Work to be completed —
Look through the entries for the string "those" and copy every line where it shows up.

BEGIN Material supplied

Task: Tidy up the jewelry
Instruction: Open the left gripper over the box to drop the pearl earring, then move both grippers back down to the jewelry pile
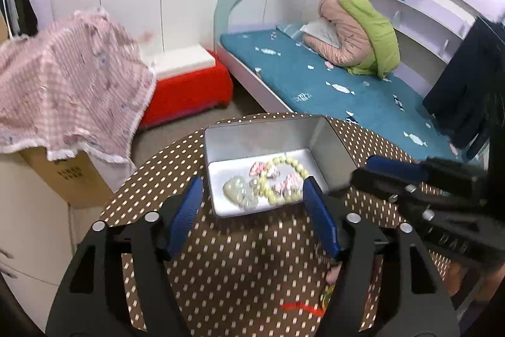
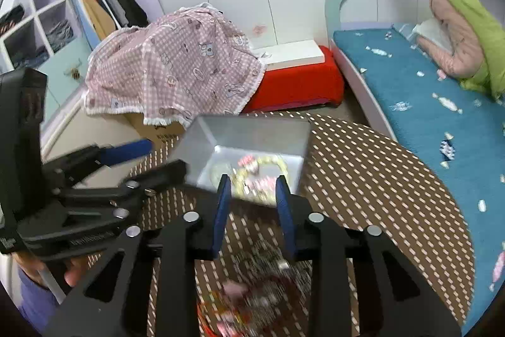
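Both the left gripper and right gripper hang empty, jaws parted, above the tin holding the bead bracelet; a careless descent could knock it.

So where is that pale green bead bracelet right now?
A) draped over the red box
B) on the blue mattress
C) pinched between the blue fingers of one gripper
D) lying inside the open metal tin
D: the bead bracelet lies on the floor of the open metal tin beside other small trinkets, and both the left gripper and the right gripper have open jaws with nothing clamped between them.
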`<state>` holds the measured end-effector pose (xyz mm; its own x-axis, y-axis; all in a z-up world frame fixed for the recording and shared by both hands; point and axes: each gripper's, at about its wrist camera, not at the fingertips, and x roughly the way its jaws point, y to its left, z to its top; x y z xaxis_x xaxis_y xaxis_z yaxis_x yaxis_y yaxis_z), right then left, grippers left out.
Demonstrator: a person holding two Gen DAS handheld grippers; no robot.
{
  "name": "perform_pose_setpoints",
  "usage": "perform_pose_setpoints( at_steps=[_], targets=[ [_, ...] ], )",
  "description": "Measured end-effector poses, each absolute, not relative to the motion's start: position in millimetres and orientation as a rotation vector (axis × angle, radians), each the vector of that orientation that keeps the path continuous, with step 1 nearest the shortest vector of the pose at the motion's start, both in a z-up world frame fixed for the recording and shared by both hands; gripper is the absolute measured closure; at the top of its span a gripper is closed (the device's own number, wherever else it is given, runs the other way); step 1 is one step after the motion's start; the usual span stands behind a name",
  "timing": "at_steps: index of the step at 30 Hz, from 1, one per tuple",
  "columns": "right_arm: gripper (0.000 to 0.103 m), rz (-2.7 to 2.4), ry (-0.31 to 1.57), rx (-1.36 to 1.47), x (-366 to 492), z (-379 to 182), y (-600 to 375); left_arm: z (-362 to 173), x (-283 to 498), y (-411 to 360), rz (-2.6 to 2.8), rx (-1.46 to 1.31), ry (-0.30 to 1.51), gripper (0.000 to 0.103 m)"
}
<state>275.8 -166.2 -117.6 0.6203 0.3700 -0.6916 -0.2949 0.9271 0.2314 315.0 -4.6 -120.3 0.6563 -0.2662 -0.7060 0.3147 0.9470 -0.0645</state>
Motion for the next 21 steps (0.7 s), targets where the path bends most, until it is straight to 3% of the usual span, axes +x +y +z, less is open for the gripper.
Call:
perform_pose_setpoints(
  at_steps=[10, 18, 21],
  targets=[
    [0.063, 0.316, 0.835, 0.057, 201.2, -153.9, -193.2, -165.1, 227.7, -14.5, -0.389, 0.075, 0.83, 0.035],
    [0.058, 0.316, 0.839, 0.104, 176.6, -165.2, -205.1, -195.1, 213.6, -38.5, -0.355, 0.093, 0.893, 0.035],
    [0.057, 0.314, 0.837, 0.105, 174.8, -166.8, -206.2, -205.2, 212.8, -43.5, -0.316, 0.136, 0.917, 0.045]
  ],
)
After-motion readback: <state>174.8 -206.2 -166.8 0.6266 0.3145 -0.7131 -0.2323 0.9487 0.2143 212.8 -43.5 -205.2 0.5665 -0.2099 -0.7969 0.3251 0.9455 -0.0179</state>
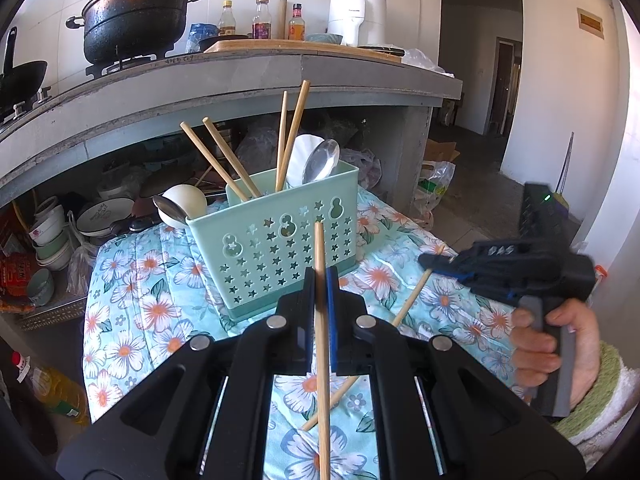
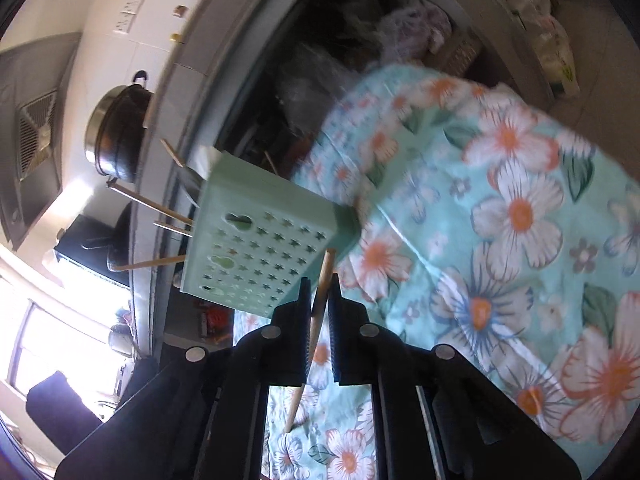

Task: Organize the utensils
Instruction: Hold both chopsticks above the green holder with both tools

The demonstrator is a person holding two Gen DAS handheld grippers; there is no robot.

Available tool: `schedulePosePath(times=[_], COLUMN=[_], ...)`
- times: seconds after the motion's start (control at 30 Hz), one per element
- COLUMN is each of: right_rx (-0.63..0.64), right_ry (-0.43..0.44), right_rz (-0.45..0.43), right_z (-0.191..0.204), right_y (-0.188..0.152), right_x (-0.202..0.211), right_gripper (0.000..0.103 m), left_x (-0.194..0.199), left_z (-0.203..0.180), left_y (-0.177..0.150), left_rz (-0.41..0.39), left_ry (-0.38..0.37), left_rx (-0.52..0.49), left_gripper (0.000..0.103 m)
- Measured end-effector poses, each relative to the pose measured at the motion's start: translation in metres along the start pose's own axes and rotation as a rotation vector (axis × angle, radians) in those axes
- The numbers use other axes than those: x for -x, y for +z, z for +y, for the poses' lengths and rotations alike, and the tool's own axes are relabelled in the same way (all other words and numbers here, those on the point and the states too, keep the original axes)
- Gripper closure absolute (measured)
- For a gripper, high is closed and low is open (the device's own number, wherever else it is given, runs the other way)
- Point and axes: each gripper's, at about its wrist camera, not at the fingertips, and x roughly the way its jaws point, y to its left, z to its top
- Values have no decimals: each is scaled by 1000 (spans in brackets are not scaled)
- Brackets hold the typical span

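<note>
Two tongs, each clamped on a chopstick — left tongs (image 1: 320, 280) on one chopstick (image 1: 322, 352), right tongs (image 2: 319, 292) on another (image 2: 316, 312).

The holder (image 1: 280, 248) is pale green plastic, smooth and a little glossy, with star-shaped holes cut in its wall. The chopsticks (image 1: 296, 128) in it are light bare wood, matt. Beside them one spoon (image 1: 322, 158) is shiny metal and another (image 1: 188, 200) looks like white glazed ceramic. The cloth (image 1: 168, 280) under the holder is soft printed fabric with flowers, matt and wrinkled. The left tongs (image 1: 320, 280) are matt black plastic with round metal screws. On the far tabletop (image 1: 240, 76), rough grey concrete, the pot (image 1: 136, 20) is dark, speckled metal with a shiny steel lid.
</note>
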Motion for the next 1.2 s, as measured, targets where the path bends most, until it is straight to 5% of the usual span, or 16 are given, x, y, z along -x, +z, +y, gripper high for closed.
schedulePosePath(times=[0.33,1.2], right_rx=[42,36], right_ry=[24,34], right_rz=[-65,-78], right_z=[10,10], right_y=[10,10], right_x=[32,38], right_gripper=[97,97], left_x=[-4,-5], left_z=[-3,-4], left_y=[1,1], left_rz=[8,10], left_ry=[2,2], left_rx=[-6,-10], left_gripper=[99,99])
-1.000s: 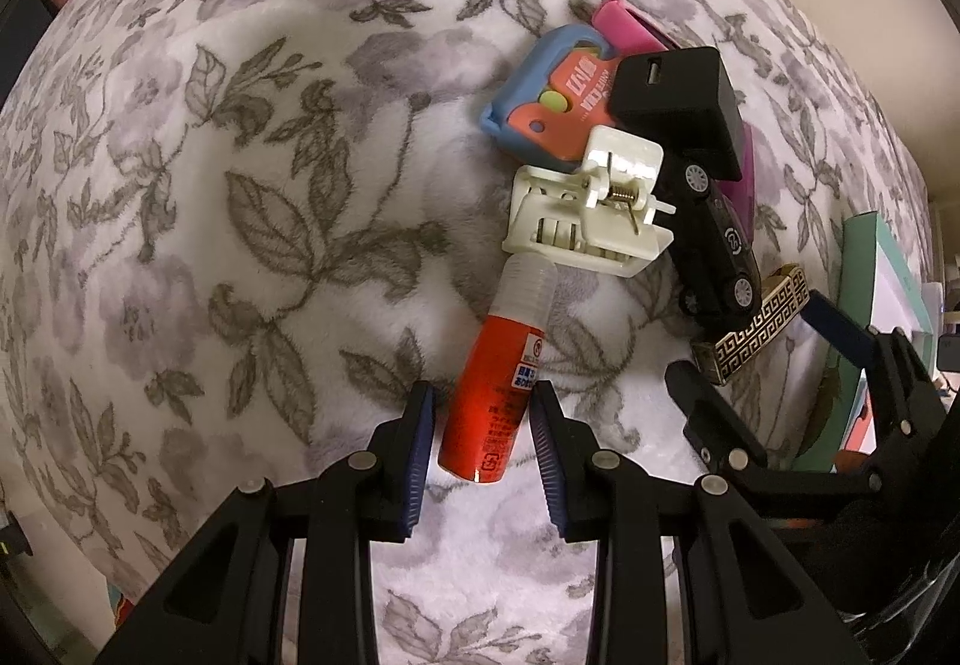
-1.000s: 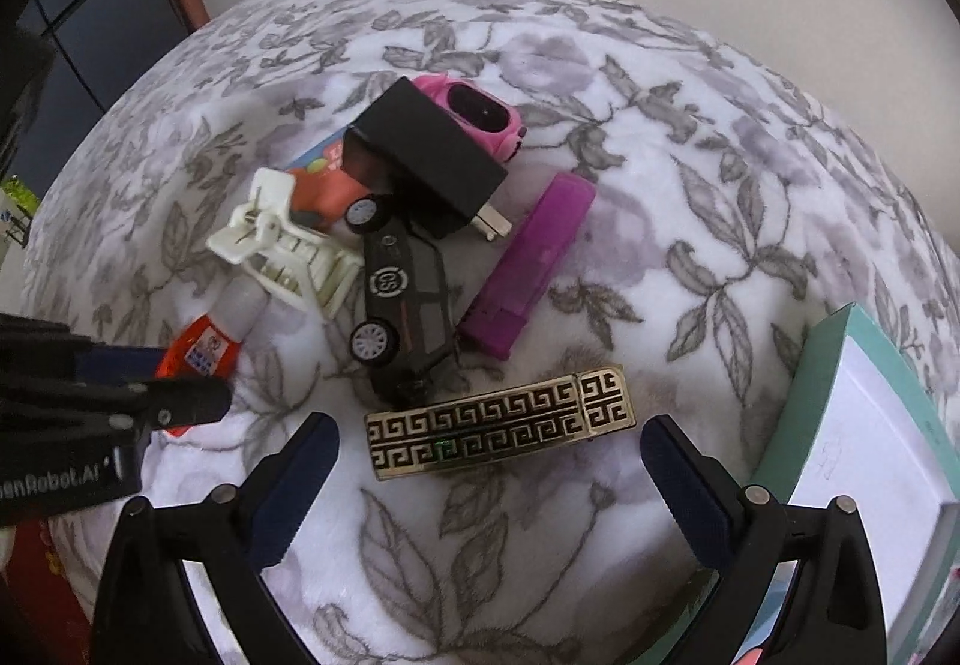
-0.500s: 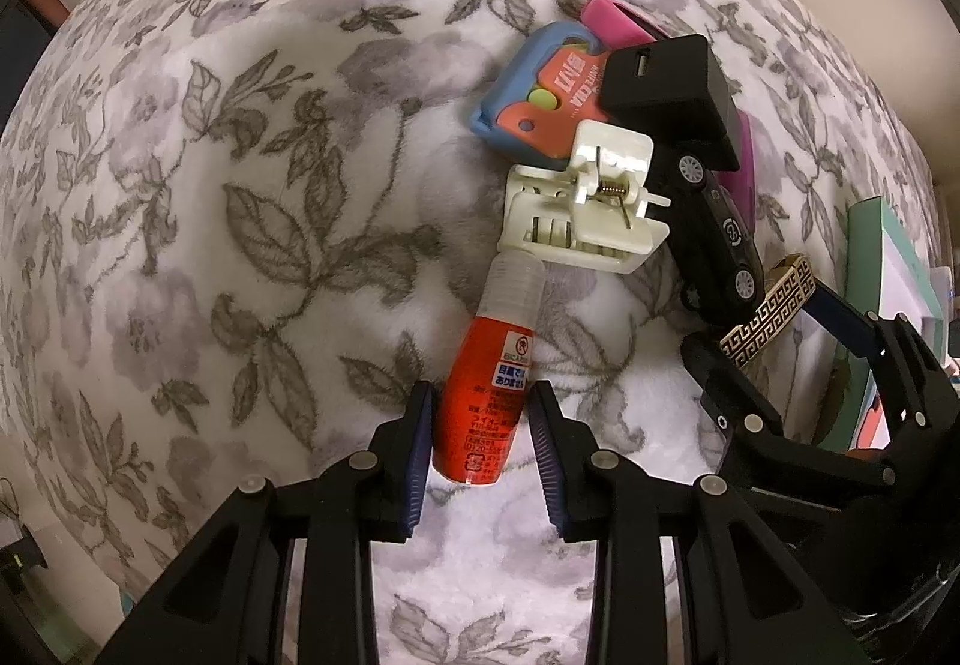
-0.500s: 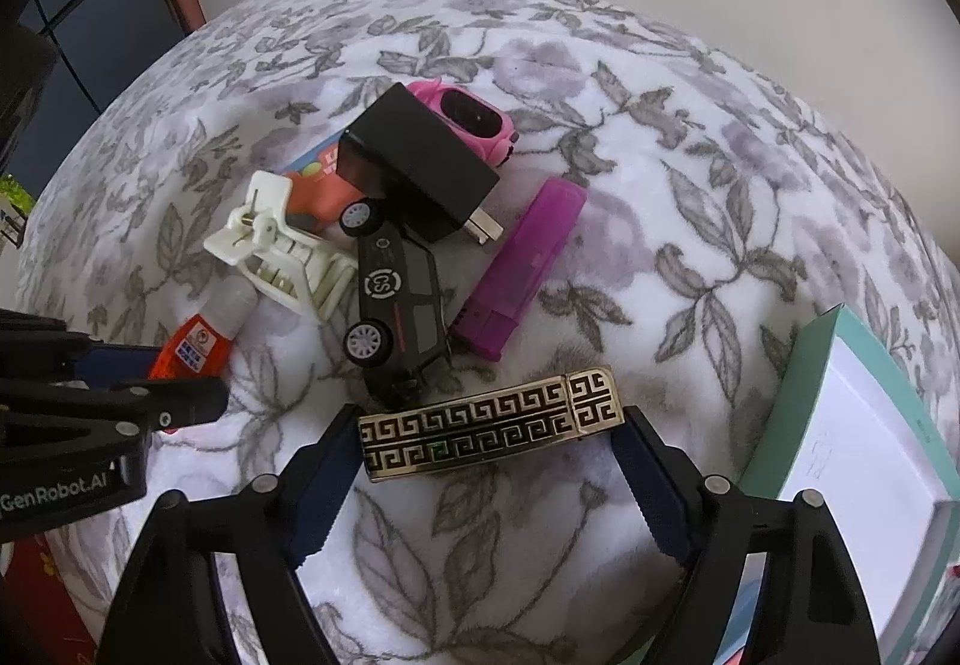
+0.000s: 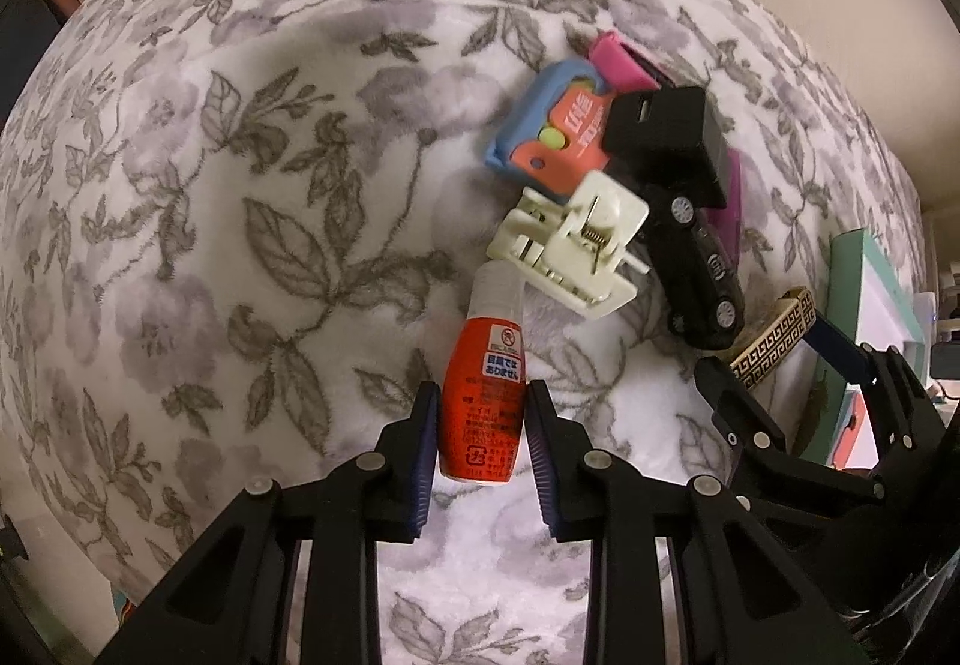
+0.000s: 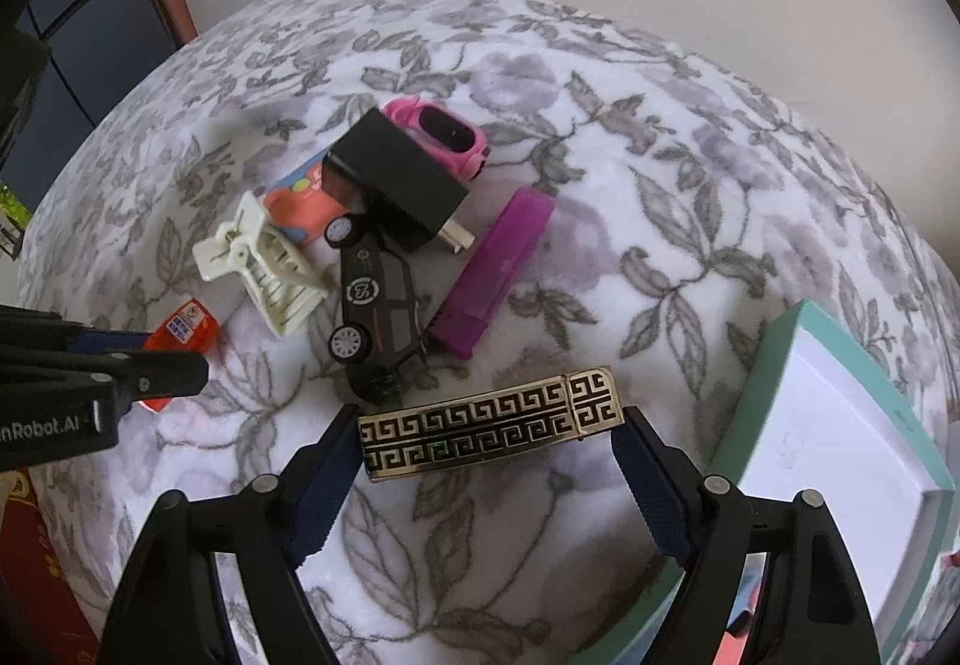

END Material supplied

Response —
- Measured end-effector poses, each relative to the pose measured at the motion's start: translation in metres along the start pose's own axes and rotation as a rotation vector (axis × angle, radians) in those axes
- The numbers use other axes than those: x for -x, y for +z, z for +y, for the poses' lengths and rotations alike, and the tool's own axes are relabelled in the same way (all other words and numbers here, those on the point and the states too, keep the original axes)

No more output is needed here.